Caratteristiche e funzionamento dell'assegno bancario
Come nella cambiale tratta, l'assegno bancario viene redatto dal traente su appositi moduli prestampati (carnet) forniti dalla banca. È caratterizzato dalla presenza di tre soggetti figurati: il traente che dà l'ordine di pagamento, il trattario (banca) alla quale l'ordine è rivolto e il prenditore.
Le differenze tra assegno e cambiale
- L'assegno è uno strumento di pagamento mentre la tratta è uno strumento di credito.
- Il trattario deve essere sempre la banca.
- L'assegno non può essere accettato dalla banca (ogni menzione di accettazione verrà considerata come non scritta).
- L'assegno è sempre pagabile a vista.
- Il rapporto di provvista tra traente e la banca può essere costituito da fondi disponibili presso la banca, utilizzabili solo se tra i due soggetti esiste un rapporto di conto corrente.
Requisiti di validità e regolarità
Per quanto riguarda i requisiti, è importante distinguere:
- I requisiti (formali) di validità la cui mancanza comporta l'invalidità dell’assegno.
- Dai requisiti di regolarità la cui mancanza espone a sanzioni amministrative e pecuniarie.
Requisiti di regolarità
- L'esistenza presso la banca-trattaria di fondi disponibili.
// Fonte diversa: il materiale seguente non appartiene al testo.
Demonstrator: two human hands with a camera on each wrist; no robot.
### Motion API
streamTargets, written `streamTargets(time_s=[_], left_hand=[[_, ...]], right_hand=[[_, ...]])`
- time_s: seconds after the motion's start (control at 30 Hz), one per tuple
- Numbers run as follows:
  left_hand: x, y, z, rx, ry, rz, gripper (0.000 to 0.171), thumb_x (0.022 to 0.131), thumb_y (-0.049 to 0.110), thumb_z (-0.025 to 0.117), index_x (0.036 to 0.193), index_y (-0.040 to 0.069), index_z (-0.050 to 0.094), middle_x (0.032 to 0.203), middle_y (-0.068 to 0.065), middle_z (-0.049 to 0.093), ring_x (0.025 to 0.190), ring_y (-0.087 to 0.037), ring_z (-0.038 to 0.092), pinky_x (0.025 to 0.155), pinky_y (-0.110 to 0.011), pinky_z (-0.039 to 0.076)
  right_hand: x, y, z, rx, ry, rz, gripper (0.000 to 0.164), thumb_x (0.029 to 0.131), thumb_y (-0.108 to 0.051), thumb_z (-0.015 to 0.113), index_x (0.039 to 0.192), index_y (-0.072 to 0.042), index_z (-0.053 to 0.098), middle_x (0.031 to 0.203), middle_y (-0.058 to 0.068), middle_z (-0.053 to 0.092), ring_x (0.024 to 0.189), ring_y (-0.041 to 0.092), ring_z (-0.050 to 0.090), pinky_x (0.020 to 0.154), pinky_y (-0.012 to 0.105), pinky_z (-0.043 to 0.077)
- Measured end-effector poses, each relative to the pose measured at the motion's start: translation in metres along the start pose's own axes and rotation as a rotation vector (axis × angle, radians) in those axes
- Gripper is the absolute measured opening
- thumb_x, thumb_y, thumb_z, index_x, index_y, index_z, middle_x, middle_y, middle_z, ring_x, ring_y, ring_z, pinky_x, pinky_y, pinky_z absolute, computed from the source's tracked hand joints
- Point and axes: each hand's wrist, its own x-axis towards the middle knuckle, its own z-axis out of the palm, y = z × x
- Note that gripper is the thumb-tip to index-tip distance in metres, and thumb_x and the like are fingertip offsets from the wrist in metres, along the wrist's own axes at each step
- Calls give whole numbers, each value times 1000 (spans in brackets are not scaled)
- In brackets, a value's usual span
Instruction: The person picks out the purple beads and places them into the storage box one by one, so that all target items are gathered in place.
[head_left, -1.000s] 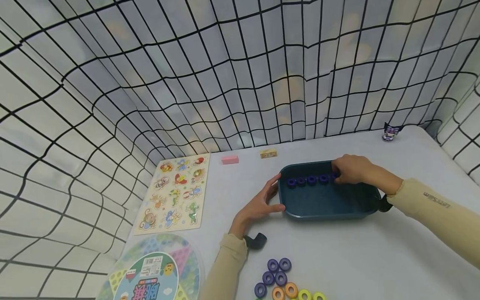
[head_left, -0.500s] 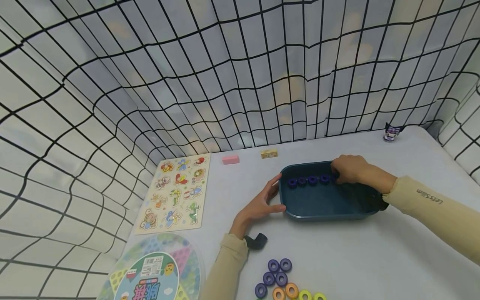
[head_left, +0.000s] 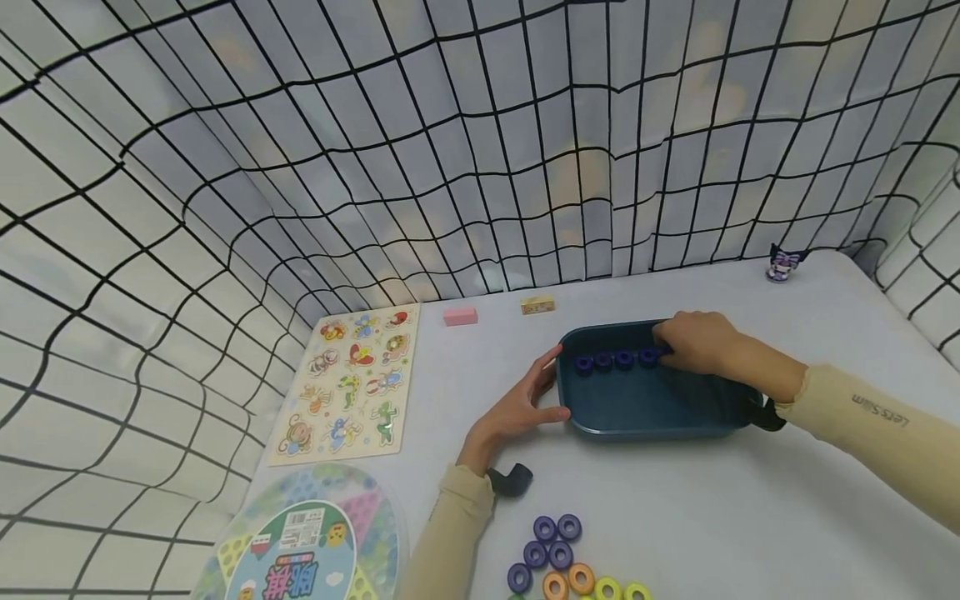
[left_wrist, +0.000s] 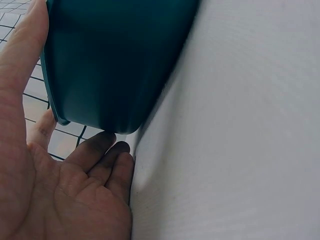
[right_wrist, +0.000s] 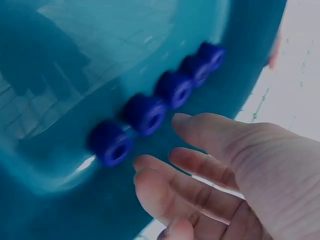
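Note:
Several dark purple-blue rings (right_wrist: 147,116) stand in a row inside a teal tray (head_left: 637,408), along its far side. My right hand (head_left: 701,340) is inside the tray at the right end of this row and partly covers the last ring in the head view. In the right wrist view its thumb and fingertips lie spread close beside the rings, with nothing between them. My left hand (head_left: 517,408) touches the tray's left end, thumb near the front corner and index finger at the back one. Its other fingers bend loosely below the rim in the left wrist view.
Loose purple rings (head_left: 559,553), orange rings (head_left: 581,577) and yellow rings (head_left: 607,588) lie at the front. An animal sticker board (head_left: 345,383) and a round game box (head_left: 300,542) are at left. Behind stand a pink block (head_left: 460,317), a yellow block (head_left: 537,305) and a figurine (head_left: 782,264).
My right hand has shifted slightly left along the row, over the end ring that showed more earlier. The left hand and the tray have stayed in place.

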Motion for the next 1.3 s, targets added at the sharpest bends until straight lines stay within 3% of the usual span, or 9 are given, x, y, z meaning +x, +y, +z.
streamTargets(time_s=[0.2, 0.37, 0.47, 0.6, 0.8, 0.93, 1.07, 1.3], left_hand=[[0, 0, -1, -11, -11, 4, 90, 81, 24, 69, 145, 14, 6, 149, -13, 9, 135, -25, 15, 108, -44, 15], [0, 1, -2, -15, -20, -1, 90, 81, 22, 68, 145, 15, 6, 150, -11, 9, 135, -24, 14, 108, -42, 15], [1, 1, -2, -13, -27, 11, 90, 81, 24, 68, 145, 14, 5, 149, -13, 8, 135, -26, 14, 108, -42, 14], [1, 0, -2, -15, -29, 21, 91, 81, 27, 68, 145, 12, 5, 149, -15, 7, 135, -28, 13, 108, -43, 14], [1, 0, -2, -4, -30, 4, 93, 80, 33, 68, 145, 14, 5, 150, -12, 7, 135, -25, 13, 108, -43, 15], [1, 0, -2, 6, -23, 2, 93, 80, 35, 68, 145, 14, 5, 150, -11, 7, 135, -24, 14, 108, -43, 16], [2, -1, -2, 6, -24, 7, 94, 80, 36, 68, 145, 14, 5, 150, -11, 6, 135, -26, 14, 108, -44, 15], [2, -1, -2, -3, -31, 18, 90, 81, 28, 68, 145, 14, 6, 150, -11, 7, 135, -25, 14, 108, -45, 15]], right_hand=[[-12, -32, -8, 22, 107, -132, 18, 78, -19, 70, 91, -7, 64, 71, -3, 62, 54, 6, 52, 44, 25, 45], [-24, -61, -7, 75, 237, -317, 12, 78, -19, 70, 87, -14, 64, 75, -9, 62, 55, -1, 47, 45, 15, 41], [-31, -79, -1, 99, 262, -420, 10, 78, -19, 69, 86, -16, 63, 74, -10, 61, 56, -3, 46, 47, 13, 41], [-39, -101, 9, 128, 213, -495, 12, 80, -20, 68, 89, -16, 63, 73, -11, 58, 56, -3, 46, 48, 12, 40], [-45, -127, 29, 197, 42, -518, 16, 83, -25, 65, 97, -18, 62, 82, -9, 62, 62, -3, 51, 52, 14, 43], [-47, -141, 46, 201, -49, -556, 17, 84, -28, 63, 99, -21, 61, 83, -13, 56, 60, -4, 45, 51, 14, 39], [-48, -151, 62, 163, -81, -599, 18, 83, -31, 62, 99, -23, 61, 79, -16, 48, 56, -4, 39, 49, 14, 35], [-48, -154, 76, 141, -65, -629, 20, 82, -32, 63, 100, -25, 60, 76, -17, 43, 55, -4, 36, 47, 13, 33]])
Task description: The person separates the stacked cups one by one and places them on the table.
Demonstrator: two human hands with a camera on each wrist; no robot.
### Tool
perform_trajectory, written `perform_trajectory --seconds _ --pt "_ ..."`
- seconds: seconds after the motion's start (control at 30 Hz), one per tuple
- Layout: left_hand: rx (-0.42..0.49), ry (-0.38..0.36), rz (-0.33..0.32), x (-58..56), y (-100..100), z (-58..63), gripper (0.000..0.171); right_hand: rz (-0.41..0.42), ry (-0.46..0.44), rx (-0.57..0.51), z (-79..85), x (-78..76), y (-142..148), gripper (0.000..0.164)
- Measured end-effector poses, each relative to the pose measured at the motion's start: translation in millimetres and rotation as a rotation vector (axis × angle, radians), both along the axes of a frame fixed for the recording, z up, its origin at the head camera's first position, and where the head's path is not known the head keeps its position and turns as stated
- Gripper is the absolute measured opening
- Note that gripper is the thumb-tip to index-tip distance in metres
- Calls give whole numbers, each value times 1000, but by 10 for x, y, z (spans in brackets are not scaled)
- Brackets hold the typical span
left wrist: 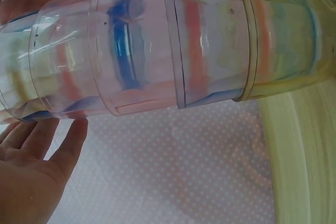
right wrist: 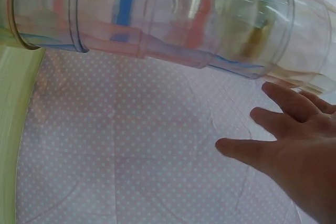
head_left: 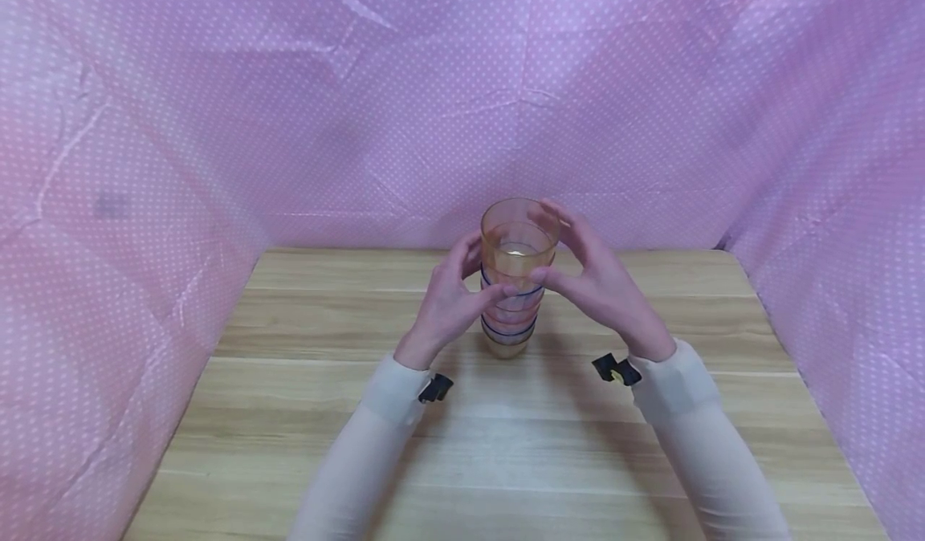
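A tall stack of nested clear plastic cups (head_left: 511,315) stands upright on the wooden table, tinted yellow, pink and blue. Its topmost member is a yellow-tinted cup (head_left: 506,240) with the mouth facing up. From the left, my left hand (head_left: 450,304) holds the upper part of the stack, thumb in front and fingers behind. On the other side my right hand (head_left: 600,288) grips the top cup between thumb and fingers, a little higher. Several right-hand fingers (right wrist: 236,150) are spread below the stack's edge in the right wrist view.
The wooden table (head_left: 499,445) has its back edge just behind the stack. Pink polka-dot cloth (head_left: 405,107) hangs behind the table and along both sides. A small black clip-like piece (head_left: 436,388) is on each white sleeve cuff.
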State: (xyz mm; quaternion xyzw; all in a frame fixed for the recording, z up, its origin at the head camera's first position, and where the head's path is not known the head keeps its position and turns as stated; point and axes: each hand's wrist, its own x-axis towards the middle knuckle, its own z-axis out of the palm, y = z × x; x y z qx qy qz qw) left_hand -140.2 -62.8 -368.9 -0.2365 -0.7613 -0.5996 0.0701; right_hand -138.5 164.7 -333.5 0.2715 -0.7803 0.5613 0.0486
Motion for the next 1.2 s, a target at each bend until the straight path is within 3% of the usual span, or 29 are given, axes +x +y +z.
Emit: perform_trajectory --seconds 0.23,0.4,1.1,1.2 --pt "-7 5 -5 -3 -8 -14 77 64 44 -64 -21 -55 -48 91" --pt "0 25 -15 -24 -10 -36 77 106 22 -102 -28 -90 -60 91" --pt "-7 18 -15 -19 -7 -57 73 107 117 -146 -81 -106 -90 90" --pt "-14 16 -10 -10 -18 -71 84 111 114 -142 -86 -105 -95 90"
- La presenza di una convenzione di assegno per poter utilizzare questi fondi.
- L'osservanza delle norme sul bollo.
Requisiti di validità
- La denominazione di assegno bancario inserita nel contesto del titolo.
- L'ordine incondizionato di pagare una determinata somma espressa in lettere e in cifre.
- L'indicazione della banca-trattario.
- L'indicazione del luogo di pagamento (in mancanza, si considererà il luogo scritto vicino al nome del trattario).
- La data e il luogo di emissione dell'assegno.
- La sottoscrizione del traente (disciplinata in modo identico alla cambiale).
Obblighi della banca
Con l'apertura di un c/c, la banca non assume in nessun caso la posizione di obbligato cartolare nei confronti del portatore del titolo, ma si obbliga ad onorare gli assegni nei limiti dei fondi disponibili. Si tratta quindi di un'obbligazione ex mandato, non extracartolare.